» **Your assignment**
The data below holds a line containing "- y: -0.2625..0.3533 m" and a line containing "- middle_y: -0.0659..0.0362"; please quote exactly those two lines and every line between them, and nothing else.

___ Source material ___

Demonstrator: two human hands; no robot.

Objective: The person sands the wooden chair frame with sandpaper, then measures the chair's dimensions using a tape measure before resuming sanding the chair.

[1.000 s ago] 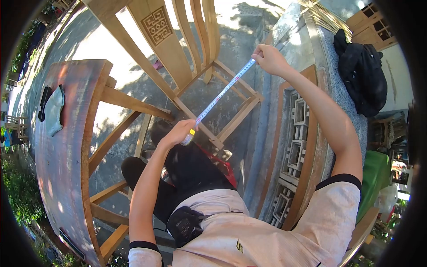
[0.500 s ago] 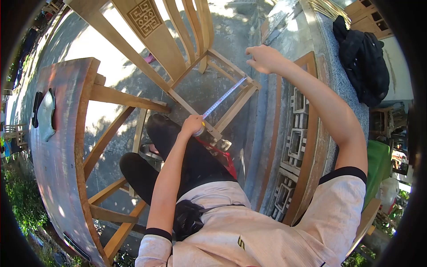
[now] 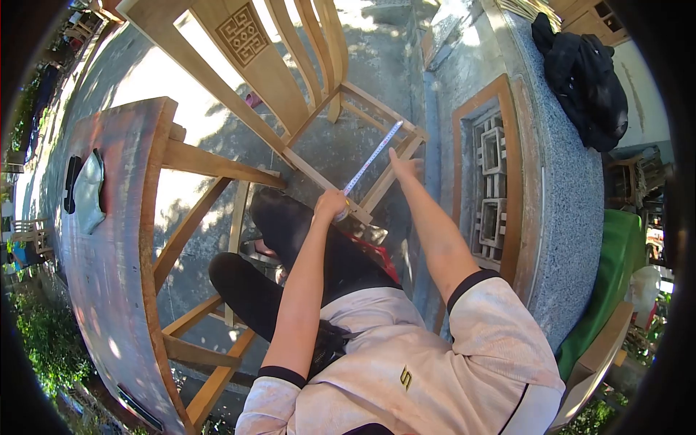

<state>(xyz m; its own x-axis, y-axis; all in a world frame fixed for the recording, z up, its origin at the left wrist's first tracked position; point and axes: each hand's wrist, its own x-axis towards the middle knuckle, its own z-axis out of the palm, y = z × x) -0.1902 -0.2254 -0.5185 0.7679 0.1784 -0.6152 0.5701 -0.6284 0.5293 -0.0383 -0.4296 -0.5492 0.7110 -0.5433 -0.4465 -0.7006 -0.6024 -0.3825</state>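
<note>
My left hand [image 3: 331, 206] is closed around the case of a tape measure [image 3: 344, 210] at the near side of an unfinished wooden chair [image 3: 312, 168]. The white tape blade [image 3: 373, 158] extends from it across the chair's open seat frame, its tip close to the far corner. Beside the frame's right rail, my right hand [image 3: 407, 170] has a finger or thumb stretched toward the blade; it appears to hold nothing, and its other fingers are partly hidden. A carved square pattern [image 3: 243, 35] marks the chair's slatted backrest.
At left stands a wooden table [image 3: 116, 261] bearing a pale green, glassy-looking piece [image 3: 88, 191] and a dark object [image 3: 72, 185]. A speckled stone ledge [image 3: 562, 239] runs along the right, with a black garment [image 3: 583, 83] on it. Green cloth [image 3: 605, 268] lies behind.
My right hand has come down from above the far right corner of the chair to beside the right rail. My left hand still holds the tape measure, with its blade extended.
</note>
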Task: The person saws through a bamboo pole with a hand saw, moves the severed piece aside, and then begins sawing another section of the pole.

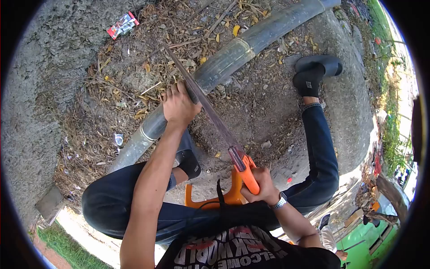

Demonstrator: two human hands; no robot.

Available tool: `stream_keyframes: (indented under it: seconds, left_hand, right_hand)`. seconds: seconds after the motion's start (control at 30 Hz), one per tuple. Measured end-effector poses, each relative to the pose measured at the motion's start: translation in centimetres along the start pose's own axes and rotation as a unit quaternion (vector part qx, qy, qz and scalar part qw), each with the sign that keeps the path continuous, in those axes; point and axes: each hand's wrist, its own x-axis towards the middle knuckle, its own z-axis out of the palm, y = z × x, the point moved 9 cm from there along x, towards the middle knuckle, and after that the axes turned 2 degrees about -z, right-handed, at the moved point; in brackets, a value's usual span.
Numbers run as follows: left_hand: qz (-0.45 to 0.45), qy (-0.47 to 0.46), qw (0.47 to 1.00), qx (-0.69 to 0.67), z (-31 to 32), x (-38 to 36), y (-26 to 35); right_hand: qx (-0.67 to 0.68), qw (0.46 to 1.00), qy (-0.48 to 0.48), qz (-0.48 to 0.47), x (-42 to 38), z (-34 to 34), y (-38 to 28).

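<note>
A thick grey-green bamboo pole [277, 27] lies diagonally over the ground, from the lower left to the top right. My left hand [179, 104] is wrapped over the pole, just left of a saw blade. The handsaw [215, 117] has its long blade lying across the bamboo, its tip pointing to the upper left. My right hand [261, 184] is closed round the saw's orange handle, and a metal watch is on that wrist. Whether the blade has cut into the bamboo cannot be made out.
Beneath me is an orange seat [233, 197]. My feet in dark socks and sandals rest on either side. Dry leaves and twigs cover the soil beside a rough concrete edge [45, 89]. A red wrapper [122, 25] lies at the top left. Another person's hand [342, 255] shows at the lower right.
</note>
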Motion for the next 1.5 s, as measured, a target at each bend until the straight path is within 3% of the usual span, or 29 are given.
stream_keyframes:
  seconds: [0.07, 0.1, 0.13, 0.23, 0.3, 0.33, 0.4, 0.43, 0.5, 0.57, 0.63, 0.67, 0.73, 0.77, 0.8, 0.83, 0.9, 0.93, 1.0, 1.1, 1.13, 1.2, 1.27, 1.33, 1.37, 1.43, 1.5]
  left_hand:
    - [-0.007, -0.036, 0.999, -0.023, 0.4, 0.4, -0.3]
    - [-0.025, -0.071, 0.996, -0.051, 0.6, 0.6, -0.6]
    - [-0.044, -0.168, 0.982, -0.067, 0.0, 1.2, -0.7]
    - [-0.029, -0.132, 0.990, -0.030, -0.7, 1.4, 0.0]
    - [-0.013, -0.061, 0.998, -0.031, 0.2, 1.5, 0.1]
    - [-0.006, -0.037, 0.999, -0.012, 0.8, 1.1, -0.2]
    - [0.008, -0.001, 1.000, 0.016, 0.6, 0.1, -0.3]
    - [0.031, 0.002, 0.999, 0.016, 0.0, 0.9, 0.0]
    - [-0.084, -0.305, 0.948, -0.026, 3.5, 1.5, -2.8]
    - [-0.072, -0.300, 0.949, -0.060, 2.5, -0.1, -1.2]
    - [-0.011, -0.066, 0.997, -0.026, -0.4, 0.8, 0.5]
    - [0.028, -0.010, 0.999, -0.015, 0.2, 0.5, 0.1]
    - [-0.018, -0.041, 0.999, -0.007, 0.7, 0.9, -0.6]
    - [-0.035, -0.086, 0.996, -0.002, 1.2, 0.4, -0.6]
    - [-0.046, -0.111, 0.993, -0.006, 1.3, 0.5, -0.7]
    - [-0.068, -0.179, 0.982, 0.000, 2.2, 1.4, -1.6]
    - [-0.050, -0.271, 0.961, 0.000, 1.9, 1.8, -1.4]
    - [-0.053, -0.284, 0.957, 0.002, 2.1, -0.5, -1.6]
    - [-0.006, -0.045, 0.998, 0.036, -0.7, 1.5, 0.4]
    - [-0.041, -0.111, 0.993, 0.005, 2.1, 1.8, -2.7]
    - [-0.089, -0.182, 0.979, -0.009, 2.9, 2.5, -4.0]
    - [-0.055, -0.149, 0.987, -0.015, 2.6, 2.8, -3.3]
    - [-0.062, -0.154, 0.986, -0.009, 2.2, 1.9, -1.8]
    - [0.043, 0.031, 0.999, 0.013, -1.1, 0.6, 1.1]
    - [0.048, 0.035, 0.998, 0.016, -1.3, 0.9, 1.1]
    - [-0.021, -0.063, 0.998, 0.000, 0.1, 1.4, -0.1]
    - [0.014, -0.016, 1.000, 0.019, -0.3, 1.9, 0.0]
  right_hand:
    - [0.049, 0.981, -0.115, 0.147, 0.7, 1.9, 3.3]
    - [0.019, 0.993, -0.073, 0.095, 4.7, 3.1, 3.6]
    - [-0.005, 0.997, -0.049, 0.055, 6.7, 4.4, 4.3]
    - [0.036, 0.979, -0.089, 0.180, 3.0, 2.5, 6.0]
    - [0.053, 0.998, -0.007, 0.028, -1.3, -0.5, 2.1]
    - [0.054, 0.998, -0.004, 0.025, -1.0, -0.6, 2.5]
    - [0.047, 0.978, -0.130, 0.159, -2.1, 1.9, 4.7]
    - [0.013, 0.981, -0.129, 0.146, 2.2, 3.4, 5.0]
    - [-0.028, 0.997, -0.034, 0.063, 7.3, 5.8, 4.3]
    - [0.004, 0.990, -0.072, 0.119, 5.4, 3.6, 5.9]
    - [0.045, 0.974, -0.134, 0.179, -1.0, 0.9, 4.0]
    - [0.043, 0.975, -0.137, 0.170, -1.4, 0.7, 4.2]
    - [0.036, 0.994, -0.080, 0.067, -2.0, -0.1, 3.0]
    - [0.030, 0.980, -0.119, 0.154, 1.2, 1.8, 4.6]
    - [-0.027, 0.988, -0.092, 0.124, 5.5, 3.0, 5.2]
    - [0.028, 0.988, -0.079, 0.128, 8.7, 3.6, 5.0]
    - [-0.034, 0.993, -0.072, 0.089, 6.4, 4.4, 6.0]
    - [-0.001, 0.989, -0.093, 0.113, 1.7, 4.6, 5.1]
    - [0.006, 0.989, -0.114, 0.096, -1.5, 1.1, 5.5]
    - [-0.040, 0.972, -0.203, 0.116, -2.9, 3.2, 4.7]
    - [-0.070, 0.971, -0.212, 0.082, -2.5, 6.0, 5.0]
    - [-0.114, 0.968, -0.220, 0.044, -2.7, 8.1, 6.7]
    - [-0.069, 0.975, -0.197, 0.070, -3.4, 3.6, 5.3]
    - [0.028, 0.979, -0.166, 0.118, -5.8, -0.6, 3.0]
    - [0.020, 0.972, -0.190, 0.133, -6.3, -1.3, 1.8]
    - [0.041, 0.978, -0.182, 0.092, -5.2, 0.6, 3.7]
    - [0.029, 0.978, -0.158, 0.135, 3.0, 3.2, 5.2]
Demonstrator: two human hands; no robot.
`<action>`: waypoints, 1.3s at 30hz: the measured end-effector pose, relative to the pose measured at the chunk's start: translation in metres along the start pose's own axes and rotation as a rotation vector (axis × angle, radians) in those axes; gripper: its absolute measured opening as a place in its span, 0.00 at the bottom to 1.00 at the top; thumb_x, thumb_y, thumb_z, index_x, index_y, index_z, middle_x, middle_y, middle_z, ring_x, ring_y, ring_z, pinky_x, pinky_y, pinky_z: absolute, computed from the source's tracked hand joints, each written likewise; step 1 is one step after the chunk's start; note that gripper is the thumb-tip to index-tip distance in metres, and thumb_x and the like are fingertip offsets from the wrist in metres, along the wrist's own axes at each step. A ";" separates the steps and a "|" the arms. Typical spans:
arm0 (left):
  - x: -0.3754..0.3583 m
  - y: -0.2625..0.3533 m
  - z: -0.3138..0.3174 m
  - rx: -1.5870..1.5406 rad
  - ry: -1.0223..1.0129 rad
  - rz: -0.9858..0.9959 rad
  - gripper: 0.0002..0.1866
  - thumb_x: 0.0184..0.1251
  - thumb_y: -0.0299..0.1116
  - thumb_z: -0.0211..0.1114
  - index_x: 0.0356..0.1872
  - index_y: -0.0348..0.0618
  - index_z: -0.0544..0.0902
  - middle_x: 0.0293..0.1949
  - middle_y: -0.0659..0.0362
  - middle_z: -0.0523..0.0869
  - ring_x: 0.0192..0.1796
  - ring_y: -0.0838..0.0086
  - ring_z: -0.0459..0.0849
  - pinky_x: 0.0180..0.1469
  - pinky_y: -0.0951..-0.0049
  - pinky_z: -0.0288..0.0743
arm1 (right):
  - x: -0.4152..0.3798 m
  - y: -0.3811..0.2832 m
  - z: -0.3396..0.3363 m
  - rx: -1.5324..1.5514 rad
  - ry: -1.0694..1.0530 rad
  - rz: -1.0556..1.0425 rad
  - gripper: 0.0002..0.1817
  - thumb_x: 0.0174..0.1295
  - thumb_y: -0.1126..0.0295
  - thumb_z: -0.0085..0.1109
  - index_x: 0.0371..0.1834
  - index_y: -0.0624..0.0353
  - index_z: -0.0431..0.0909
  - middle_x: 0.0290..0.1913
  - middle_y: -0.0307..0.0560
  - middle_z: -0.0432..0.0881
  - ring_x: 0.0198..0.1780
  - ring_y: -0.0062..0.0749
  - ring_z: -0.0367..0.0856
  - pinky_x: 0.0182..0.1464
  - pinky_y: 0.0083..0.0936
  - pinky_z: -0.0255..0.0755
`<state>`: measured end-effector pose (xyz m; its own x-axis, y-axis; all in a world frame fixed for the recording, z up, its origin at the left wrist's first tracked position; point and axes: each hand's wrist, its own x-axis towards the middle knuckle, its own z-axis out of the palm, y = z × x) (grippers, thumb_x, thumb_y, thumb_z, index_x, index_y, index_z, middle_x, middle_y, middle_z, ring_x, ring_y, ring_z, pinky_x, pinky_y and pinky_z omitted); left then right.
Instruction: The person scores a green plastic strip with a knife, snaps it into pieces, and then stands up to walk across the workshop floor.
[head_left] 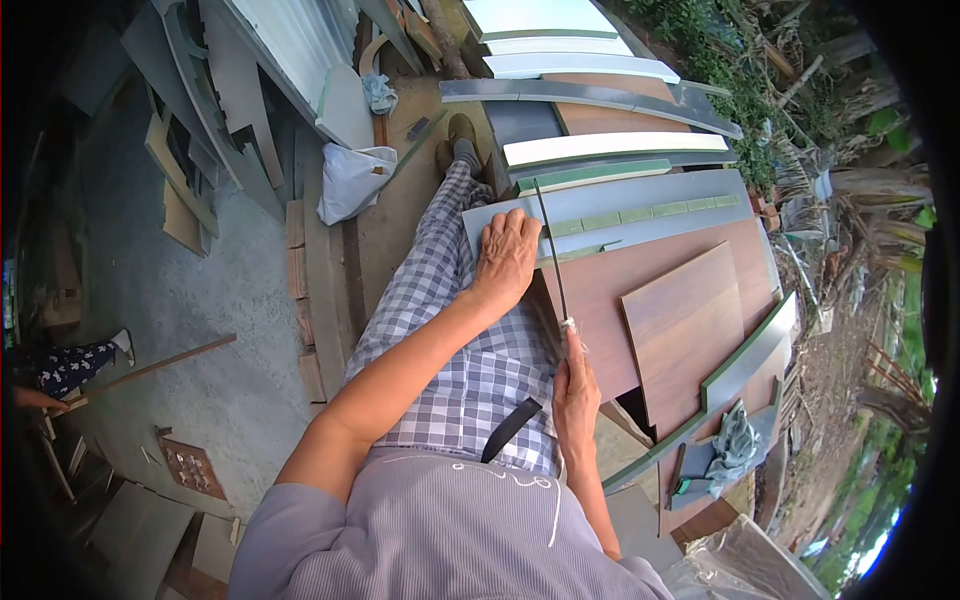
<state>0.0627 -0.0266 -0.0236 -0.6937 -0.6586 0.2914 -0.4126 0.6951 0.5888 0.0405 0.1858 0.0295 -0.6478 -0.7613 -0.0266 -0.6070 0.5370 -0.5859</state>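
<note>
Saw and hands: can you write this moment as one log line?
left hand pressing grey board | right hand gripping saw handle | blade on board edge

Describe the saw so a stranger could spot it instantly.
Start at the big reddish-brown board beside the checked-trousered leg. Along its left edge runs the saw: a thin dark blade, gripped below by the right hand, with the left hand pressed alongside. It is the only slim metal strip among flat panels.

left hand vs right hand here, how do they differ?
The left hand lies flat, palm down, pressing on the grey board; the right hand is closed around the saw handle. The left sits further from the body, the right close in. Both are bare.
</note>
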 end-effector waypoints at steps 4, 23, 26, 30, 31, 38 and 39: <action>-0.003 0.000 -0.002 -0.002 -0.004 -0.001 0.11 0.60 0.24 0.60 0.43 0.40 0.72 0.46 0.52 0.72 0.48 0.56 0.71 0.52 0.56 0.66 | -0.024 0.013 -0.002 -0.002 0.008 -0.024 0.32 0.63 0.81 0.50 0.71 0.45 0.63 0.49 0.56 0.80 0.42 0.50 0.83 0.41 0.41 0.77; 0.001 -0.005 -0.005 -0.035 0.020 0.009 0.13 0.56 0.23 0.67 0.40 0.41 0.75 0.42 0.54 0.73 0.47 0.58 0.72 0.50 0.58 0.68 | -0.021 0.015 -0.008 -0.062 -0.019 -0.010 0.34 0.63 0.80 0.51 0.73 0.40 0.60 0.48 0.55 0.80 0.40 0.52 0.82 0.40 0.43 0.76; 0.001 -0.001 -0.007 0.006 0.053 0.039 0.06 0.60 0.24 0.60 0.37 0.39 0.76 0.40 0.52 0.74 0.45 0.59 0.73 0.47 0.61 0.69 | 0.021 0.007 0.000 -0.082 -0.028 -0.076 0.34 0.63 0.80 0.50 0.73 0.40 0.60 0.48 0.54 0.81 0.40 0.52 0.83 0.40 0.43 0.76; 0.001 -0.001 -0.009 0.011 -0.008 -0.007 0.13 0.56 0.24 0.67 0.41 0.40 0.75 0.41 0.54 0.73 0.46 0.59 0.73 0.50 0.59 0.69 | 0.018 0.010 -0.004 -0.073 -0.150 0.047 0.32 0.64 0.82 0.49 0.72 0.46 0.62 0.53 0.60 0.79 0.48 0.54 0.82 0.47 0.43 0.73; 0.002 -0.001 -0.009 0.006 -0.007 -0.009 0.13 0.56 0.24 0.67 0.41 0.40 0.75 0.41 0.54 0.73 0.46 0.59 0.73 0.50 0.59 0.69 | 0.004 0.017 -0.007 -0.091 -0.125 0.017 0.32 0.65 0.82 0.48 0.72 0.46 0.62 0.53 0.60 0.79 0.48 0.54 0.82 0.46 0.43 0.73; -0.002 -0.004 -0.006 0.019 -0.004 0.032 0.13 0.55 0.25 0.69 0.40 0.41 0.76 0.41 0.55 0.73 0.46 0.59 0.73 0.49 0.60 0.69 | -0.012 0.018 -0.009 -0.112 -0.026 -0.070 0.36 0.61 0.81 0.52 0.73 0.40 0.61 0.45 0.54 0.81 0.39 0.52 0.83 0.38 0.44 0.76; -0.001 -0.003 -0.007 0.029 0.004 0.031 0.13 0.54 0.25 0.69 0.40 0.42 0.76 0.41 0.55 0.73 0.46 0.59 0.73 0.49 0.60 0.69 | 0.003 0.016 -0.007 -0.111 -0.021 -0.078 0.36 0.61 0.81 0.52 0.73 0.40 0.61 0.45 0.54 0.81 0.39 0.52 0.83 0.38 0.44 0.76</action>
<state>0.0685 -0.0302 -0.0200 -0.7039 -0.6380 0.3123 -0.4078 0.7230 0.5577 0.0257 0.1949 0.0261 -0.5878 -0.8090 -0.0019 -0.7031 0.5120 -0.4934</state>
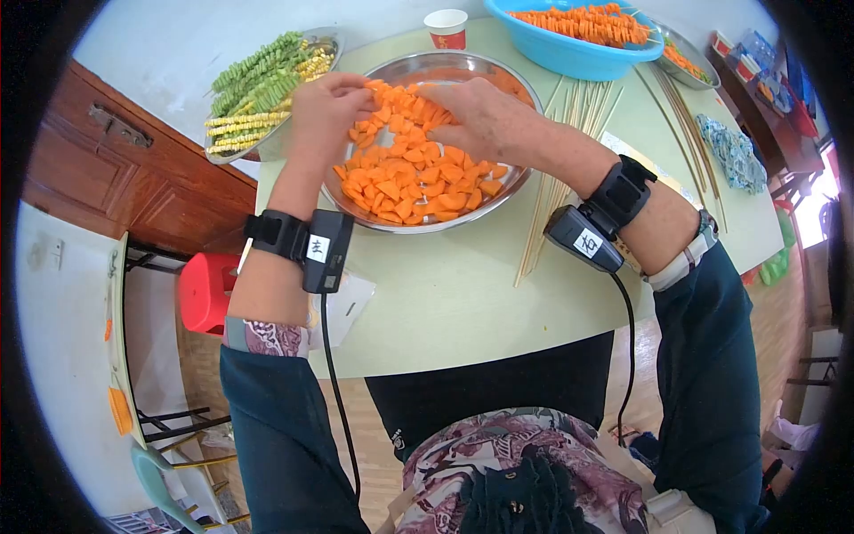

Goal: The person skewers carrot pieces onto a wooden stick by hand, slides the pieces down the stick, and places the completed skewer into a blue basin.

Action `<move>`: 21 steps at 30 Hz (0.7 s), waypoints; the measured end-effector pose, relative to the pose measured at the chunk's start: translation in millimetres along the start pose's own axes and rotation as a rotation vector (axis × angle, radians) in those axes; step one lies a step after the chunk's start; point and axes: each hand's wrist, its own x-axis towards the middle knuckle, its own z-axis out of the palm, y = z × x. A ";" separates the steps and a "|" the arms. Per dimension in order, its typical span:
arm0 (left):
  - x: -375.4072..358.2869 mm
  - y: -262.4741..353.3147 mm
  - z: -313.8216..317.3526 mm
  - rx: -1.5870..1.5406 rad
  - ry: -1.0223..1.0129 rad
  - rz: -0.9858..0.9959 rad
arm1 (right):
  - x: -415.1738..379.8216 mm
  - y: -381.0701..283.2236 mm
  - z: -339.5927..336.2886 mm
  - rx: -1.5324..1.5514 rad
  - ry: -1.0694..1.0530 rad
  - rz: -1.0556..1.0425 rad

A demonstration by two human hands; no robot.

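Note:
A round metal basin (442,224) holds many orange carrot pieces (411,178). Over its upper left part is my left hand (331,105), its fingers bent and pressed together at the carrots; what they hold is too small to make out. Across from it, my right hand (476,111) reaches over the basin with its fingers at the same carrot pile, their tips partly hidden among the pieces. To the right of the basin, thin wooden skewers (569,125) lie in a loose bunch, passing partly under my right forearm.
Green and yellow skewered vegetables (267,84) fill a metal tray at the left. A paper cup (447,30) stands behind the basin. Skewered carrots fill a blue tub (569,60) at the back right. Longer sticks (685,133) and a crumpled blue cloth (731,153) lie farther right.

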 end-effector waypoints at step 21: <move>1.8 -5.7 -2.4 0.016 -0.143 0.077 | 4.0 11.1 6.1 -0.019 0.030 -0.041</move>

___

» **Answer below**
  - y: -0.2625..0.3533 m
  - z: -0.3138..0.3174 m
  - rx: -1.5870..1.5406 rad
  - ry: -1.0223..1.0129 rad
  - rz: -0.9858..0.9959 rad
  - gripper: 0.0002..0.1866
  - thumb_x: 0.0184..0.1251
  - thumb_y: -0.0299..0.1116
  - thumb_z: -0.0211..0.1114
  - index_x: 0.0356..0.1872
  - index_y: -0.0348..0.0618
  - index_z: -0.0544..0.0902
  - middle_x: 0.0293..0.1949
  - middle_y: -0.0659..0.0362

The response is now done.